Abstract
Asthma has been linked with prolonged time to pregnancy. Our aim was to explore a possible association between asthma and need for fertility treatment among women with live births.
All women enrolled in the Management of Asthma during Pregnancy (MAP) programme at Hvidovre Hospital, Denmark were each matched with the next three consecutive women giving birth at Hvidovre Hospital. Information from the Danish National Assisted Reproductive Technology (ART) registry was cross-linked with the Danish Medical Birth registry to identify live births. The primary outcome of interest was births following fertility treatment.
Our sample comprised pregnancies from asthmatic mothers (n=932, described as “cases”) and non-asthmatic mothers (n=2757, described as “controls”), with 12% (n=114) and 8% (n=212), respectively, having had fertility treatment (OR 1.67, 95% CI 1.32–2.13; p<0.001). This association remained statistically significant after adjusting for confounders, including body mass index (OR 1.31, 95% CI 1.00–1.70; p=0.047). In women ≥35 years, 25% of cases (n=63) and 13% of controls (n=82) received fertility treatment (OR 2.12, 95% CI 1.47–3.07; p<0.001), which also remained statistically significant after adjusting for confounders (OR 1.65, 95% CI 1.11–2.46; p=0.013).
A higher proportion of the births from asthmatic mothers involved fertility treatment compared to non-asthmatic mothers, not least among women aged ≥35 years.
Abstract
Female asthma is associated with a higher need for fertility treatment, not least among women aged 35 years and older http://ow.ly/flZ530mIAgU
Introduction
In 2015, approximately 8.2% of all the 58 205 children born in Denmark were conceived via use of assisted reproductive technology (ART) or intrauterine insemination (IUI) and, in the same year, more than 17 000 ART and 20 000 IUI treatments were performed [1]. A recent study addressing the long-term outcome of fertility treatments showed that 58% of women starting IUI treatment and 25% starting ART treatment were classified as having idiopathic infertility [1]. In Denmark, fertility treatments are readily accessible and reimbursed by the National Health System in childless couples where the woman is below 40 years of age. Three fresh ART treatments are reimbursed, including adjacent frozen embryo transfers.

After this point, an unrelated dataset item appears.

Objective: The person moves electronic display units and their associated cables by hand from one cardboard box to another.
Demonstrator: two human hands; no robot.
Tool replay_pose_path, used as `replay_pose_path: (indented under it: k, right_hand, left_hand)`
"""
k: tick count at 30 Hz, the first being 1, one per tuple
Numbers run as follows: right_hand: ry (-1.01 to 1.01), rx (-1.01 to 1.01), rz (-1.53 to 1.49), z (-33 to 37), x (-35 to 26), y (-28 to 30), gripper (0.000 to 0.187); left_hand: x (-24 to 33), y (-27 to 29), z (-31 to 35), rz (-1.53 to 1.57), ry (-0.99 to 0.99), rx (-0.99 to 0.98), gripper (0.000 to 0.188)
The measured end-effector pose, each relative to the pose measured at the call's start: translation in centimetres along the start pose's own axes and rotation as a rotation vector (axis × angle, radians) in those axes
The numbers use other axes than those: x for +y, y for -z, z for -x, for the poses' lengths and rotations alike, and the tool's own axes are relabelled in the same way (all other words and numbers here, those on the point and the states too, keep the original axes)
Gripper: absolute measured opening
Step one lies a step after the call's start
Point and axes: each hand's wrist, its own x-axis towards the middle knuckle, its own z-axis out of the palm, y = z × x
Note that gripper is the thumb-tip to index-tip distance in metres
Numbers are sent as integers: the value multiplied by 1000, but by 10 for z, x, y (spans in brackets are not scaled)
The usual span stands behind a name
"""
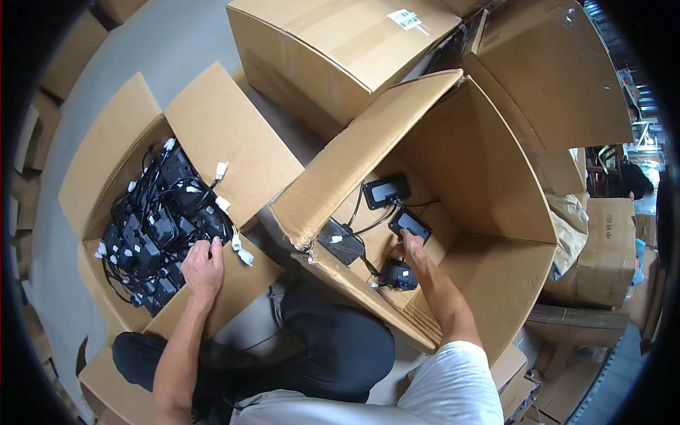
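My right hand [411,245] reaches down into the large open carton [489,166] and grips the near end of a black rectangular device [409,226] with a glossy top. Beside it in that carton lie a similar black device [387,191], a flat dark box-shaped unit [342,241] and a rounded black unit [398,274], with black cables among them. My left hand [203,268] is closed at the near right edge of the smaller open carton [212,134]; what its fingers hold, if anything, is hidden. That carton is heaped with black devices [145,237], tangled cables and white connectors [244,256].
A closed carton [312,53] with a white label stands behind. Another open carton [552,78] rises at the far right, with a stacked carton [602,241] and flattened cardboard [577,322] below it. More boxes [35,134] line the left side. My bent leg [340,340] is between the two cartons.
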Motion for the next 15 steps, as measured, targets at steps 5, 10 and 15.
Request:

Asthma is one of the most common chronic conditions among pregnant women [2]. A large number of studies have reported adverse outcomes in pregnancies complicated by asthma [3–5] and recent studies have also reported reproductive changes, such as impaired fertility, in couples with female asthma [6]. Furthermore, Gade et al. [7] reported that time to pregnancy (TTP) is prolonged in asthmatic women with unexplained infertility, especially among women with severe asthma and women above 30 years of age. This is further supported by Källén et al. [8], who reported an increased incidence of unwanted childlessness among women prescribed anti-asthma drugs. In contrast, Tata et al. [9] found no difference in the fertility rates (live births per 1000 person-years) of women with allergic disease (asthma, eczema and hay fever) compared to the general population. This study by Tata et al. [9] also found that women with asthma tended to have slightly higher fertility rates when younger (less than 35 years) and lower fertility rates when older (≥35 years), compared to women without asthma, and pointing to age as an important factor.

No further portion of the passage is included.